Lawrence Hartshorne (July 1, 1755 - March 10, 1822) was a Canadian merchant and political figure based in Nova Scotia. He represented Halifax County in the Nova Scotia House of Assembly from 1793 to 1799. He was a Quaker who was the chief assistant of abolitionist John Clarkson in helping Black Nova Scotian settlers emigrate to Sierra Leone in 1792 He is recorded in the Book of Negroes for having freed four slaves.

He was born in Shrewsbury, New Jersey, the son of John Hartshorne and Lucy Saltar, and came to Nova Scotia during the American Revolution as a loyalist in 1783. In 1780, he married Elizabeth Ustick. He became a hardware dealer in Halifax. Hartshorne built a grist mill and bakery around 1792. He married the widow Abigail Tremaine in 1802 after the death of his first wife. Hartshorne served as a member of Nova Scotia's Council from 1801 to 1804 and from 1807 to 1822. He resigned from Council in 1804 to protest the appointment of John Butler Butler to the Council.

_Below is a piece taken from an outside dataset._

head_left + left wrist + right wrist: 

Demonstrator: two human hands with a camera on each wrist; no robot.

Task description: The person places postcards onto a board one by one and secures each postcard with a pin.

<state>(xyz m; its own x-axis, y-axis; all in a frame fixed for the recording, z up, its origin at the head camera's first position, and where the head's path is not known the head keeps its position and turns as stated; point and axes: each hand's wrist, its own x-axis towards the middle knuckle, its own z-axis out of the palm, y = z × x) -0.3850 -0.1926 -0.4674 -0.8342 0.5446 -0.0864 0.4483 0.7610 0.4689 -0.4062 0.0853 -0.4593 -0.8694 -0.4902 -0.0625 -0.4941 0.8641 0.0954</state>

He was also a magistrate and commissioner of revenue. He died at his home in Dartmouth in 1822 and was buried in the Old Burying Ground.

The home Lawrence's son built in Dartmouth, Nova Scotia in 1837 is a protected heritage property. He also founded the Hartshorne-Tremain Grist Mill (1792). His son Lawrence also served in the provincial assembly.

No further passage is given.